== YOUR TASK ==
In full and without deviation, write out the entries that follow.

(Dataset excerpts)
◆ ◆ ◆ ◆ ◆

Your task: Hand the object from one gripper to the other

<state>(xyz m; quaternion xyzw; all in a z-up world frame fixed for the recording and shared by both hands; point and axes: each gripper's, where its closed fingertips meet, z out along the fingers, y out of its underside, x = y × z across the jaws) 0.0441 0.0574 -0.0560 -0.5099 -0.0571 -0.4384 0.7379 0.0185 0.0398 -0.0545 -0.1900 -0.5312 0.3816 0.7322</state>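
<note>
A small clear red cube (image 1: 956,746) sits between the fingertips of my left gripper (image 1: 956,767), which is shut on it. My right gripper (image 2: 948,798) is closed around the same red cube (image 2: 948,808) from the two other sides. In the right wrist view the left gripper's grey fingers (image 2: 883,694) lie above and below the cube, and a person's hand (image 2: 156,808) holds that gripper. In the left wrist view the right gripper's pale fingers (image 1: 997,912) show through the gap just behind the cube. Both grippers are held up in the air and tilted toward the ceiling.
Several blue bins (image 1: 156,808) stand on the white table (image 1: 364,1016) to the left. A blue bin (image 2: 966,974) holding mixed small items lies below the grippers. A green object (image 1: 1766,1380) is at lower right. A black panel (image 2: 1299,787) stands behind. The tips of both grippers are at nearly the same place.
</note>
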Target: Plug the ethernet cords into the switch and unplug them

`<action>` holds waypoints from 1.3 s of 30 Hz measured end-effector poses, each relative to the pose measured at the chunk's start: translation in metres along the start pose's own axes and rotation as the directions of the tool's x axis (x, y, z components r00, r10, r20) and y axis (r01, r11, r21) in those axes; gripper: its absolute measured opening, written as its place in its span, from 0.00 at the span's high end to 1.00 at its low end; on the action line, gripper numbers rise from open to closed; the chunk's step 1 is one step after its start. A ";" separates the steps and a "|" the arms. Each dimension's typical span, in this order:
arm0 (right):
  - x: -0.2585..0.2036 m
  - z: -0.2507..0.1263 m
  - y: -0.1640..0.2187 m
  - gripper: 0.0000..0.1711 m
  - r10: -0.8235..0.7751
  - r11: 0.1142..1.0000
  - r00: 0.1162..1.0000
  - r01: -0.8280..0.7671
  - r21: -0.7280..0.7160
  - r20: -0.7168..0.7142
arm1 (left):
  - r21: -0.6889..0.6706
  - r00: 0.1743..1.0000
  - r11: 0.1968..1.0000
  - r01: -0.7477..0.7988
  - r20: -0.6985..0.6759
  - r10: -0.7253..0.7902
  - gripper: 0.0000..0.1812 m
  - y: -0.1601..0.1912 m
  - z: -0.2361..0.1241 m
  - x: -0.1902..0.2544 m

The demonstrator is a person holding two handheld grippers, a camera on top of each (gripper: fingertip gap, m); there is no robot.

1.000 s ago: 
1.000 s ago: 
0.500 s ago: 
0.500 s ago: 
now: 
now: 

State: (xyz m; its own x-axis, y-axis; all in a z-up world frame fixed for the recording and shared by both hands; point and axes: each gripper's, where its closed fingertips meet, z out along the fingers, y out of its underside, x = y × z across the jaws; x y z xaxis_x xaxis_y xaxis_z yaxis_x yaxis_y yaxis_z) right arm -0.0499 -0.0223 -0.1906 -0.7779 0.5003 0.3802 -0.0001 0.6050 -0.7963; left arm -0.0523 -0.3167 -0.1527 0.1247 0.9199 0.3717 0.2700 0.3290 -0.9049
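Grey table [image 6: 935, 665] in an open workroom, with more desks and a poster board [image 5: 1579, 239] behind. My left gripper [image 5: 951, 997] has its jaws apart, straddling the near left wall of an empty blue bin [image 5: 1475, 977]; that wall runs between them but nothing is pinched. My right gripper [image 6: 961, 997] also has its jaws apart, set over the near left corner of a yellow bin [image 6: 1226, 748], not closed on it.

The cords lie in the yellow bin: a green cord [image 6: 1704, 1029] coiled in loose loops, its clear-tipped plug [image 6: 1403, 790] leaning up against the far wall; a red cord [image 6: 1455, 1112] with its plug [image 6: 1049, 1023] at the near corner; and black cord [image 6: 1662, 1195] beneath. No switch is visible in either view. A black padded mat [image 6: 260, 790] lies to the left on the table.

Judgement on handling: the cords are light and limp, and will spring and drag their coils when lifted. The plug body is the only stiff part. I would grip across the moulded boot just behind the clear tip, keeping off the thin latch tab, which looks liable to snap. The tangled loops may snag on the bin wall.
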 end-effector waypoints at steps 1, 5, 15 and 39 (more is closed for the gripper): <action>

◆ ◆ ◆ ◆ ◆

== ANSWER SECTION ==
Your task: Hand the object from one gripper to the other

<state>(xyz m; quaternion xyzw; all in a z-up world frame fixed for the recording and shared by both hands; point and axes: each gripper's, where its closed fingertips meet, z out along the fingers, y out of its underside, x = y × z across the jaws) 0.0441 0.0574 -0.0560 -0.5099 -0.0571 -0.4384 0.7379 0.0185 0.0398 -0.0545 -0.1900 -0.5312 0.3816 0.7322</state>
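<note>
A small clear red cube (image 1: 956,746) sits between the fingertips of my left gripper (image 1: 956,767), which is shut on it. My right gripper (image 2: 948,798) is closed around the same red cube (image 2: 948,808) from the two other sides. In the right wrist view the left gripper's grey fingers (image 2: 883,694) lie above and below the cube, and a person's hand (image 2: 156,808) holds that gripper. In the left wrist view the right gripper's pale fingers (image 1: 997,912) show through the gap just behind the cube. Both grippers are held up in the air and tilted toward the ceiling.
Several blue bins (image 1: 156,808) stand on the white table (image 1: 364,1016) to the left. A blue bin (image 2: 966,974) holding mixed small items lies below the grippers. A green object (image 1: 1766,1380) is at lower right. A black panel (image 2: 1299,787) stands behind. The tips of both grippers are at nearly the same place.
</note>
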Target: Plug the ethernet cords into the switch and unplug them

`<action>` holds waypoints from 1.3 s of 30 Hz measured end-effector poses, each relative to the pose measured at the chunk's start: translation in metres along the start pose's own axes and rotation as the directions of the tool's x axis (x, y, z components r00, r10, r20) and y axis (r01, r11, r21) in those axes; gripper: its absolute measured opening, written as its place in its span, from 0.00 at the span's high end to 1.00 at its low end; on the action line, gripper numbers rise from open to closed; the chunk's step 1 is one step after its start. A ";" separates the steps and a "|" the arms. Each dimension's typical span, in this order:
arm0 (right):
  - x: -0.2585..0.2036 m
  - z: -0.2507..0.1263 m
  - y: -0.1640..0.2187 m
  - gripper: 0.0000..0.1711 m
  - r10: -0.8235..0.7751
  - r11: 0.1142..1.0000
  - r00: 0.1162..1.0000
  - r01: -0.8280..0.7671
  - r21: -0.7280..0.7160
  - r20: -0.7168..0.7142
arm1 (left):
  - r21: -0.6889..0.6706
  - r00: 0.1743..1.0000
  - r11: 0.1968..1.0000
  - r01: -0.7477..0.7988
  - r20: -0.6985..0.6759
  - r10: -0.7253..0.7902
  - gripper: 0.0000..0.1812 m
  - y: -0.1601..0.1912 m
  - z: -0.2361..0.1241 m
  - x: -0.1902..0.2544 m

The demonstrator is a person holding two handheld grippers, a camera on top of each (gripper: fingertip gap, m); there is no robot.

1.000 s ago: 
1.000 s ago: 
0.500 s ago: 
0.500 s ago: 
now: 
now: 

State: (xyz m; its own x-axis, y-axis; all in a z-up world frame fixed for the recording and shared by both hands; point and axes: each gripper's, where its closed fingertips meet, z out along the fingers, y out of its underside, x = y × z across the jaws; x y z xaxis_x xaxis_y xaxis_z yaxis_x yaxis_y yaxis_z) right arm -0.0499 -0.0223 -0.1906 -0.7779 0.5003 0.3802 -0.0001 0.6050 -0.7963; left arm -0.0523 -0.3167 -0.1527 0.1247 0.9199 0.3717 0.2700 0.3290 -0.9049
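Grey table [image 6: 935, 665] in an open workroom, with more desks and a poster board [image 5: 1579, 239] behind. My left gripper [image 5: 951, 997] has its jaws apart, straddling the near left wall of an empty blue bin [image 5: 1475, 977]; that wall runs between them but nothing is pinched. My right gripper [image 6: 961, 997] also has its jaws apart, set over the near left corner of a yellow bin [image 6: 1226, 748], not closed on it.

The cords lie in the yellow bin: a green cord [image 6: 1704, 1029] coiled in loose loops, its clear-tipped plug [image 6: 1403, 790] leaning up against the far wall; a red cord [image 6: 1455, 1112] with its plug [image 6: 1049, 1023] at the near corner; and black cord [image 6: 1662, 1195] beneath. No switch is visible in either view. A black padded mat [image 6: 260, 790] lies to the left on the table.

Judgement on handling: the cords are light and limp, and will spring and drag their coils when lifted. The plug body is the only stiff part. I would grip across the moulded boot just behind the clear tip, keeping off the thin latch tab, which looks liable to snap. The tangled loops may snag on the bin wall.
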 end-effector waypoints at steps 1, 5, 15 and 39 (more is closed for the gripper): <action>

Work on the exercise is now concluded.